The gap between "AIMA requires NISS" and "NISS system doesn't accommodate foreign-employed workers" is well documented among D8 applicants and immigration professionals in 2026. Three main workarounds exist.
Path 1: Register as Self-Employed (Trabalhador Independente)
The most commonly used workaround is opening a self-employed activity with Finanças, even if you're technically an employee of a foreign company.
When you register as a trabalhador independente (independent contractor) in Portugal, this creates a legal employment status that the Segurança Social system recognizes. You can then register for a NISS as a self-employed person.
How it works:
- Go to Portal das Finanças (or a Finanças office) and declare the opening of an activity (abertura de atividade) as a freelancer
- Specify the activity code that matches your work
- Use this self-employed registration to apply for NISS through Segurança Social Direta
Important nuances: Opening an activity as self-employed in Portugal technically creates Portuguese tax obligations for any Portuguese-source income you might earn in that capacity. In practice, most D8 holders use this route purely to satisfy the NISS requirement — they're not invoicing Portuguese clients, so no Portuguese self-employment income is generated. Consult a tax advisor if your situation is more complex.
This path typically takes 2–4 weeks from start to receiving a NISS confirmation.
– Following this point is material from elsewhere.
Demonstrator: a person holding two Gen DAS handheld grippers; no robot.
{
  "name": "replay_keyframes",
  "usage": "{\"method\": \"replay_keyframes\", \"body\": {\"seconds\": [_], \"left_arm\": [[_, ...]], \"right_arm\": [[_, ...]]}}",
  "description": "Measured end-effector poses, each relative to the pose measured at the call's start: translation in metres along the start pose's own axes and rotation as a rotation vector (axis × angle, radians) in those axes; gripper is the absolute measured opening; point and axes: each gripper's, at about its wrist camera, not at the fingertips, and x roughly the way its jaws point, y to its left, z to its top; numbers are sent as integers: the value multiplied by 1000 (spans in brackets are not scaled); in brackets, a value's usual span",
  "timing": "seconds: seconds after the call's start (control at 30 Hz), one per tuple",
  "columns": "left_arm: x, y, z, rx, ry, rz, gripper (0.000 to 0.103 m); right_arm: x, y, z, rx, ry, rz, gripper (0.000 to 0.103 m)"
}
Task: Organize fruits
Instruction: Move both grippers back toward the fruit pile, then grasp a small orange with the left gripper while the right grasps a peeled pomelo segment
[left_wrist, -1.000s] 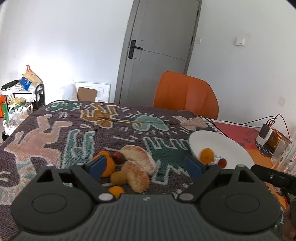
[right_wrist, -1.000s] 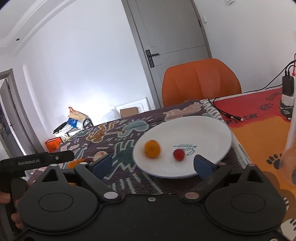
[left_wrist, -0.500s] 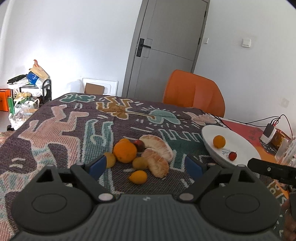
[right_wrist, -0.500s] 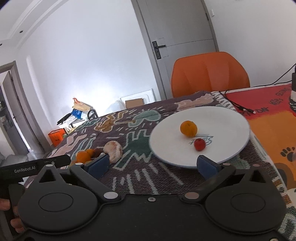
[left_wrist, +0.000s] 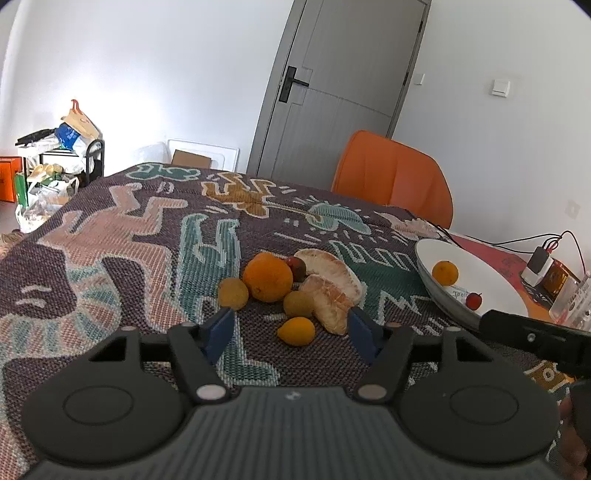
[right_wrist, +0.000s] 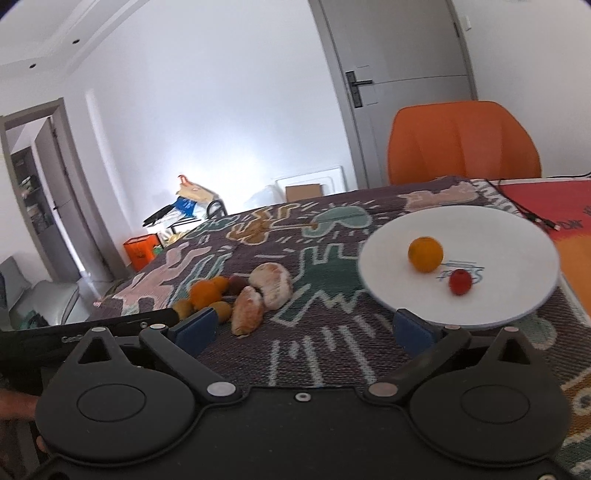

Path 2: Employer of Record (EoR)
An Employer of Record is a third-party company in Portugal that formally employs you locally — acting as your employer on paper while you continue doing your actual job for your real employer abroad. This is a legitimate structure used for cross-border employment, not a workaround.
When you're on a Portuguese EoR's payroll, even if that's alongside your primary foreign employment, the EoR automatically registers you with Portuguese Social Security and generates a NISS.
EoR costs: Providers like Deel, Remote, Oyster, or Portuguese-specific services typically charge €100–€300/month for this service. For some D8 applicants, the total cost across the first year (€1,200–€3,600) is less than paying an immigration lawyer to navigate the alternative.
This path is faster than others — a competent EoR can have you registered within 5–10 business days.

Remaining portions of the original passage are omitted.